Wybór gatunku drewna jest bardzo ważnym czynnikiem, który decyduje o komforcie opalania w kominku. Do wyboru mamy wiele rozwiązań. Możemy sugerować się zasadą mówiącą, że im drewno jest twardsze, tym ma większą kaloryczność i pozostawia po sobie mniej popiołu po spaleniu.
Do palenia w kominku świetnie sprawdza się dąb. Co prawda ten gatunek drewna może wymagać nieco dłuższego rozpalenia, jednak tworzy efektowny płomień, długo się spala i generuje niewiele popiołu. Do grupy polecanych gatunków należą również jesion i grab, które charakteryzują się wysoką kalorycznością oraz dużą czystością spalania. Ciekawym rozwiązaniem będzie również buk, który osiąga wysoką temperaturę spalania, spala się czysto, długo i równomiernie.
Więcej popiołu produkują topole, wierzby, osiki i brzozy. Z pewnymi ograniczeniami trzeba się również liczyć przy spalaniu gatunków drzew iglastych, które posiadają wysoką zawartość żywic. Te z kolei obniżają jakość oraz czystość spalania.
Wilgotność drewna, a czystość spalania
Bez względu na to, który gatunek drewna wybierzemy, powinniśmy zwrócić szczególną uwagę na wilgotność. To właśnie ona w dużym stopniu decyduje o efektywności i czystości procesu spalania. Mokre polana drewna wydzielają parę, która utrudnia rozpalanie, wygasza płomień i prowadzi do powstawanie dużej ilości niespalonych resztek. Wilgotne drewno może też zanieczyszczać szybę kominka i przewody kominowe, a jego kaloryczność jest znacznie niższa.

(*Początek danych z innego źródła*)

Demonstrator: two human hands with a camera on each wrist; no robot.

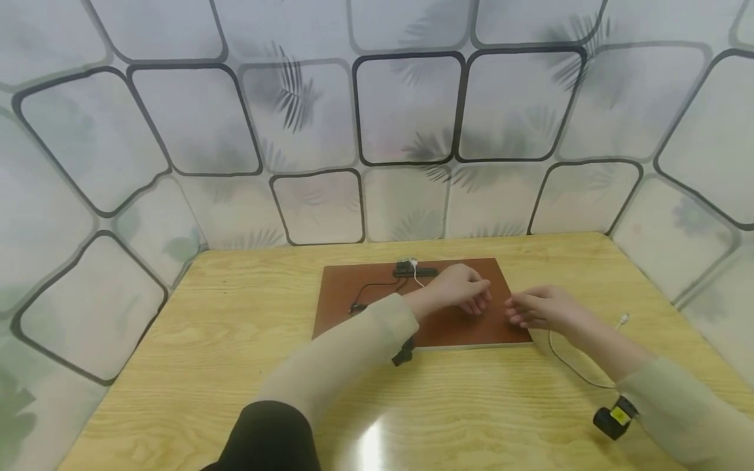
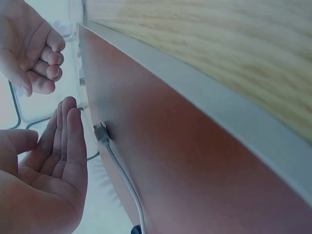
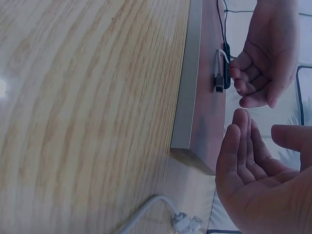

Do opalania w kotłach grzewczych i kominkach należy wybierać drewno o wilgotności poniżej 20%. Dzięki temu zapewnimy sobie najlepszy komfort rozpalania paleniska oraz największą czystość spalania. Uzyskanie niskiej wilgotności drewna wymaga sezonowania. Do opalania nie nadaje się drewno świeże, które naturalnie posiada wysoką zawartość wilgoci.
Czas sezonowania drewna kominkowego zależy od gatunku. Na ogół jest to około dwa lata. Drewno musi być odpowiednio magazynowane. Najważniejsze jest to, aby nie zalegało bezpośrednio na ziemi. Najlepiej będzie pozostawić drewno w dobrze wentylowanym miejscu, które będzie odpowiednio zabezpieczone od gruntu, a także osłonięte przed opadami atmosferycznymi.

Sposób rozpalania, a ilość popiołu
Trzecim, choć często niedocenianym czynnikiem jest sposób rozpalania w palenisku. Nawet najlepszej jakości, wysuszone drewno może pozostawiać więcej popiołu, jeśli nie zadbamy o odpowiednią technikę rozpalania.
Najlepiej sprawdza się rozpalanie od góry. W tym celu układamy warstwę drewna, a na wierzchu delikatnie umieszczamy lekkie szczapy. Następnie rozpalamy podpałkę od góry i kontrolujemy proces spalania za pomocą ustawienia dmuchaw.
Rozpalanie paleniska od góry pozwala na zoptymalizowanie całego procesu spalania. Dzięki temu ograniczymy ilość niedopalonych resztek i popiołu w palenisku. Co więcej, rozpalanie od góry pozwala na zoptymalizowanie całego procesu spalania, a co za tym idzie, zmniejszenia częstotliwości dokładania opału.